Curiosità sul tunnel di lava di Raufarhólshellir

  • È una delle colate laviche più lunghe dell'Islanda: con i suoi oltre 1.300 metri, Raufarhólshellir è una delle colate laviche più estese del Paese, talmente lunga da farti percorrere diverse "fasi" di una singola eruzione.
  • Il tunnel si è formato durante un'unica eruzione: tutto ciò che vedi, dalle pareti lisce alle creste frastagliate, è stato creato durante un'unica colata lavica continua, non nel corso di secoli. L'intera struttura è stata costruita nel giro di pochi giorni o settimane.
    Alcune gocce cadute dal soffitto si sono congelate mentre cadevano: le stalattiti di lava all'interno del tunnel si sono formate quando la roccia fusa è caduta dal soffitto e si è raffreddata quasi all'istante.
  • Il suolo conserva le "tracce" lasciate dalla lava: le increspature e i canali induriti mostrano dove la lava ha accelerato, rallentato o si è divisa in diversi flussi, permettendo ai geologi di capire la direzione del flusso come se fossero impronte congelate.
  • Rimane naturalmente fresco tutto l'anno: la temperatura all'interno del tunnel rimane vicina allo zero anche d'estate.
  • Camminerai lungo quello che un tempo era un fiume sotterraneo di lava: nel periodo di massima attività, la lava fusa scorreva in questo tunnel come un fiume sotto pressione sotto la superficie, scavando la cavità che oggi percorri.

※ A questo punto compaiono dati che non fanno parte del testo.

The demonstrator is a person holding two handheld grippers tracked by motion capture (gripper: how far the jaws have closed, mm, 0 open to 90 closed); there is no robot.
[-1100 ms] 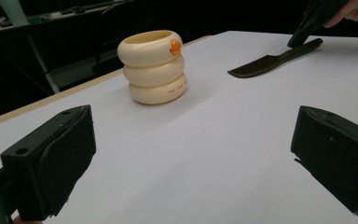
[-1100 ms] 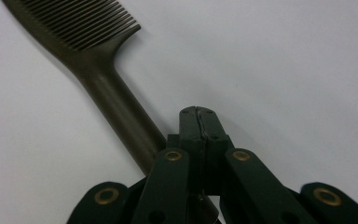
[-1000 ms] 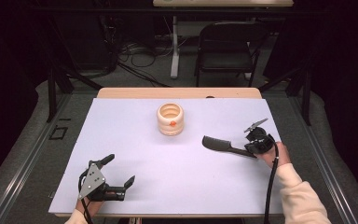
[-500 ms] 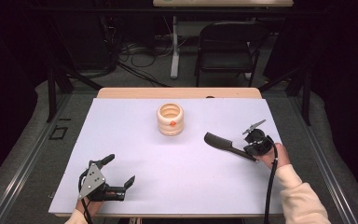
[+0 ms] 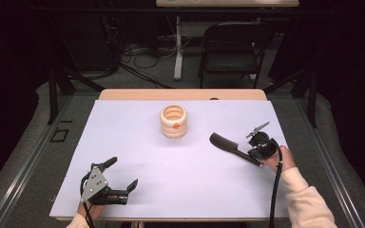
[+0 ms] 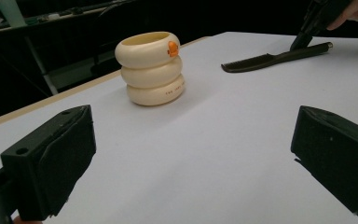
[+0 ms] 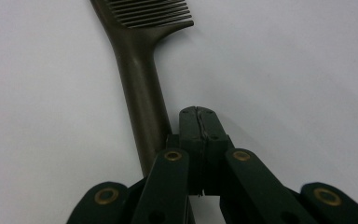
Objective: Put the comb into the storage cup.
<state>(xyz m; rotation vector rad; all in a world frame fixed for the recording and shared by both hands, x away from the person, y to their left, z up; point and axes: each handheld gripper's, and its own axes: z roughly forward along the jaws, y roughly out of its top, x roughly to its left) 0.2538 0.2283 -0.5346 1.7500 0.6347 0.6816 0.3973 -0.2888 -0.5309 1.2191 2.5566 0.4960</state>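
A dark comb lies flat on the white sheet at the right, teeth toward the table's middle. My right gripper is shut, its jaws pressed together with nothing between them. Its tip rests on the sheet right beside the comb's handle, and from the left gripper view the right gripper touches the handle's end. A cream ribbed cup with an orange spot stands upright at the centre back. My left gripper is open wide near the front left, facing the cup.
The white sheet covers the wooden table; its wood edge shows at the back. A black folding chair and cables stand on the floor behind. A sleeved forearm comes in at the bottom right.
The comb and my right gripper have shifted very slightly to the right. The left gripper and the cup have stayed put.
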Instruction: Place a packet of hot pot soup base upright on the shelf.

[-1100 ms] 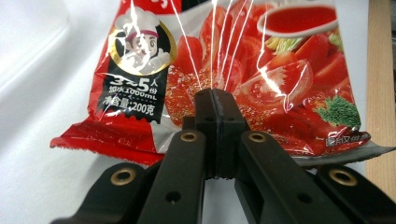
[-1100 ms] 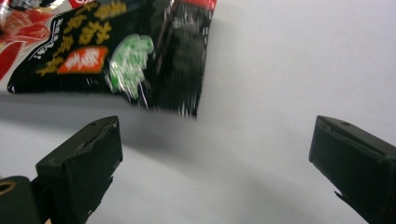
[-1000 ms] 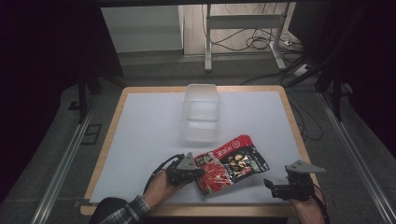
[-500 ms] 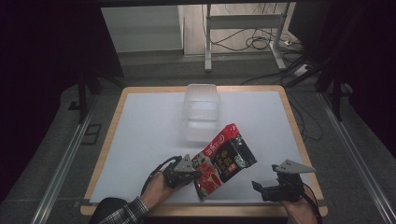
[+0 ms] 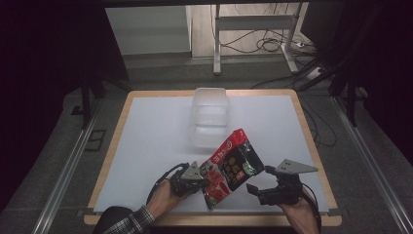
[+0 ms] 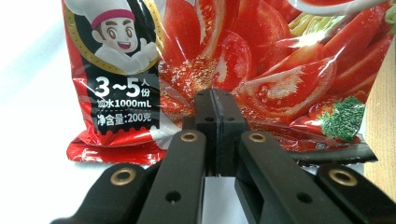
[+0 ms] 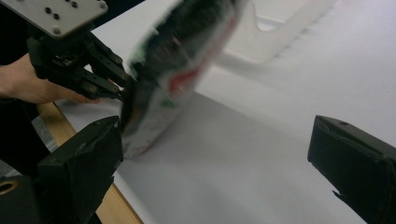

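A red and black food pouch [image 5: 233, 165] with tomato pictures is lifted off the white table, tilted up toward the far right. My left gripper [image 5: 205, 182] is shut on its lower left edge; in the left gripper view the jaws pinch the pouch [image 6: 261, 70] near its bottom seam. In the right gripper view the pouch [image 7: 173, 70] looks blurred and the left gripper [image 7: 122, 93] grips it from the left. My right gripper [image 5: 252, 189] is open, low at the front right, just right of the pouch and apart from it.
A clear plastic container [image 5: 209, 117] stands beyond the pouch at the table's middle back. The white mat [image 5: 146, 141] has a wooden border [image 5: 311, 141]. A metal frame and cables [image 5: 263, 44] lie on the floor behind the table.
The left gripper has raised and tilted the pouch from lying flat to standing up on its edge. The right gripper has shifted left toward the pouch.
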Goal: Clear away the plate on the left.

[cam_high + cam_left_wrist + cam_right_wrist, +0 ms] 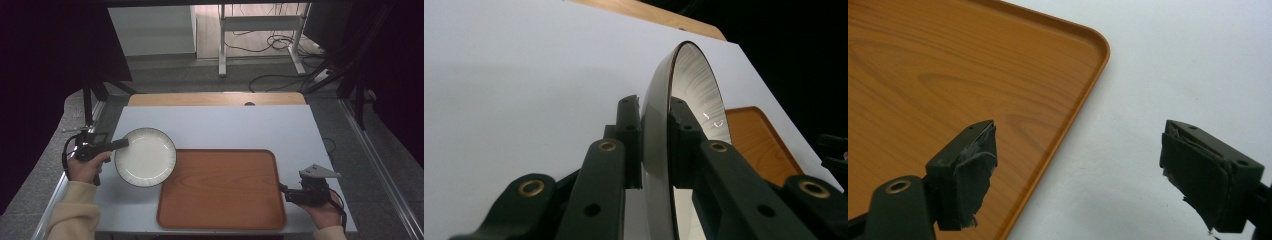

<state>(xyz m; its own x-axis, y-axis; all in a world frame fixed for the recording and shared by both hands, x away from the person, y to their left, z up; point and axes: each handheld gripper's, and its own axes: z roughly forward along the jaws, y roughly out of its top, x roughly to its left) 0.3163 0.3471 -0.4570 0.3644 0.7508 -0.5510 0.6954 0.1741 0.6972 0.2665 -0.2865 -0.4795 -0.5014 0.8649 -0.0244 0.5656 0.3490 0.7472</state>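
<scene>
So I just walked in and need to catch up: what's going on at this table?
A person is working with a claw in each hand. The left claw is shut on the left rim of a white plate, which sits mostly over the white table, its right edge overlapping the wooden tray; whether it is lifted or resting is hard to tell. The right claw stands open with nothing between its jaws, at the tray's right edge. Nothing lies on the tray.

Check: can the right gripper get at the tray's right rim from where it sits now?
Probably yes. The right gripper is open, its jaws straddling the rim of the tray, with nothing between. The plate sits at the tray's far left corner, clamped in the left gripper.
</scene>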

Il periodo migliore per visitare il tunnel di lava di Raufarhólshellir

Il momento migliore per visitare il tunnel di lava di Raufarhólshellir dipende in gran parte dall'aspetto del paesaggio vulcanico islandese che desideri scoprire. Dalla tarda primavera all'inizio dell'autunno (da maggio a settembre), il clima è più mite e raggiungere la zona da Reykjavík è facile, con strade più pulite e giornate più lunghe. In questo periodo sono punti salienti le caratteristiche geologiche del tunnel, come le creste laviche, le pareti colorate dai minerali e i disegni delle colate solidificate, senza che il ghiaccio stagionale le copra. Storicamente, questo è anche il periodo in cui gli islandesi hanno potuto muoversi più agevolmente sui terreni vulcanici, rendendolo il momento più pratico e prevedibile per esplorare da vicino le formazioni laviche.

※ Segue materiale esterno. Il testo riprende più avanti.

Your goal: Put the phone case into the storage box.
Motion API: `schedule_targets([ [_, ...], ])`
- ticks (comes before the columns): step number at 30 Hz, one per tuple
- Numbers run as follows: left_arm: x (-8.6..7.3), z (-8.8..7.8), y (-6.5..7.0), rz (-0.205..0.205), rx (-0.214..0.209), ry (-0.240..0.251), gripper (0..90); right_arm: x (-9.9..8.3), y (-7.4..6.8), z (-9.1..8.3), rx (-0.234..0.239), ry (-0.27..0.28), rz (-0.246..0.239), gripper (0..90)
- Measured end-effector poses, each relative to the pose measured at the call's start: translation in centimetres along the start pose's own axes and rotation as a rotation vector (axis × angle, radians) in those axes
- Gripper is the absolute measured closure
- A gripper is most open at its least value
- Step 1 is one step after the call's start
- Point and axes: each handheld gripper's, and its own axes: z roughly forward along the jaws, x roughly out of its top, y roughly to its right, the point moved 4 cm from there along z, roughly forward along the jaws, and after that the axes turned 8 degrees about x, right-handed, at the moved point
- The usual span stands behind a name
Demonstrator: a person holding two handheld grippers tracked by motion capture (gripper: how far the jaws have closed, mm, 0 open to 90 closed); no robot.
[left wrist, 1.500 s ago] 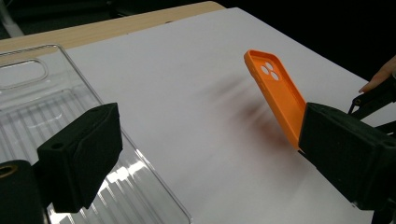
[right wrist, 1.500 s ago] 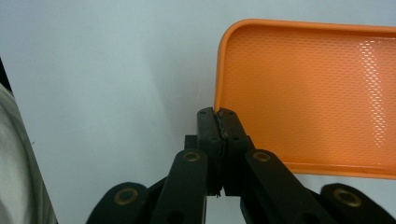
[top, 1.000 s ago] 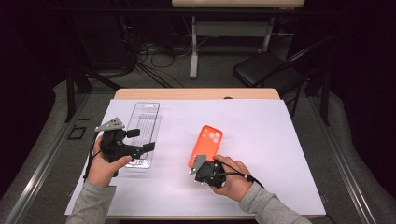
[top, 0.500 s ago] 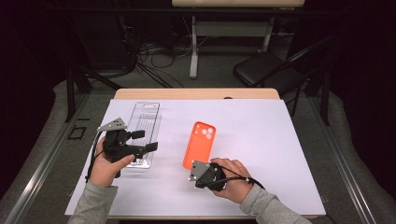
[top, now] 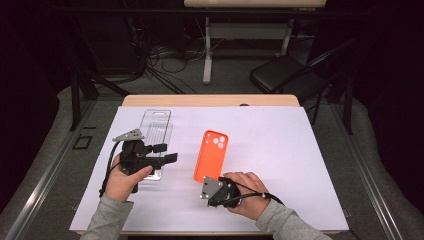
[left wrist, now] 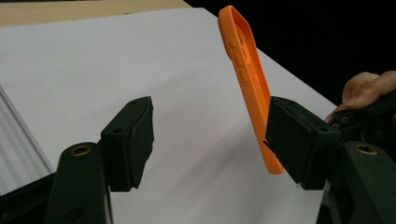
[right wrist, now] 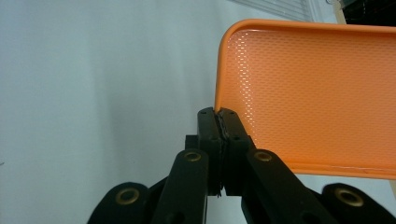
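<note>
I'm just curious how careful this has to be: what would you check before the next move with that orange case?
1. Right tongs shut on the orange case edge: ok.
2. Left tongs have something to grip: not ok; jaws have just been closing, nothing between them.
3. Orange case lifted off the white sheet: cannot tell.
4. Clear case lies apart from the orange case: ok.

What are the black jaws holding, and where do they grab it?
The right gripper pinches the orange phone case by its near corner edge. The left gripper holds nothing.
</note>
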Motion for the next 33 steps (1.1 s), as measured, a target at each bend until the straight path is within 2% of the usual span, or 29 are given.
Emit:
schedule_targets([
  [3,-0.1,0.3,0.1,-0.043,-0.013,-0.015,32.9,0.1,-0.2,0.1,-0.005,-0.005,-0.013,89.3],
  [10,-0.4,0.9,0.5,-0.1,-0.046,-0.029,33.2,0.4,-0.6,0.5,-0.007,-0.011,-0.044,89.4],
  [12,-0.5,1.1,0.5,-0.102,-0.051,-0.02,35.5,0.5,-0.9,0.6,-0.004,-0.005,-0.047,89.3],
  [17,-0.8,1.6,0.9,-0.156,-0.09,-0.037,38.3,0.8,-1.3,0.8,0.0,0.005,-0.057,89.3],
  [21,-1.1,1.7,0.8,-0.15,-0.026,-0.041,40.7,1.0,-1.3,0.7,0.002,0.01,-0.064,89.3],
  [23,-1.2,1.8,0.7,-0.175,-0.051,-0.053,45.7,1.1,-1.4,0.7,0.004,0.012,-0.064,89.3],
  [26,-1.4,2.0,0.7,-0.212,-0.093,-0.074,47.5,1.2,-1.5,0.8,0.005,0.014,-0.065,89.3],
  [33,-1.7,2.6,1.0,-0.226,-0.119,-0.11,52.9,1.3,-1.7,0.9,0.009,0.013,-0.083,89.3],
])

I viaggi invernali (da ottobre a marzo) offrono una prospettiva molto diversa, influenzata dal clima islandese. Con l'abbassarsi delle temperature, l'acqua che penetra nel tunnel si congela formando splendidi cristalli e colonne di ghiaccio. Queste formazioni sono temporanee e cambiano ogni stagione stagionale, rendendo i tour invernali un'esperienza unica e legata al momento specifico. Anche se l'accesso potrebbe essere limitato a causa del maltempo, come la neve o il ghiaccio sulle strade, i tour guidati si adattano di conseguenza e l'interno riparato del tunnel rimane accessibile.

Domande frequenti sul tunnel di lava di Raufarhólshellir

Sì. In estate, l'attenzione si concentra sulle trame della lava a vista, sui colori dei minerali e sui disegni delle colate. In inverno, all'interno del tunnel si formano delle formazioni di ghiaccio stagionali, che creano uno strato temporaneo che cambia ogni anno.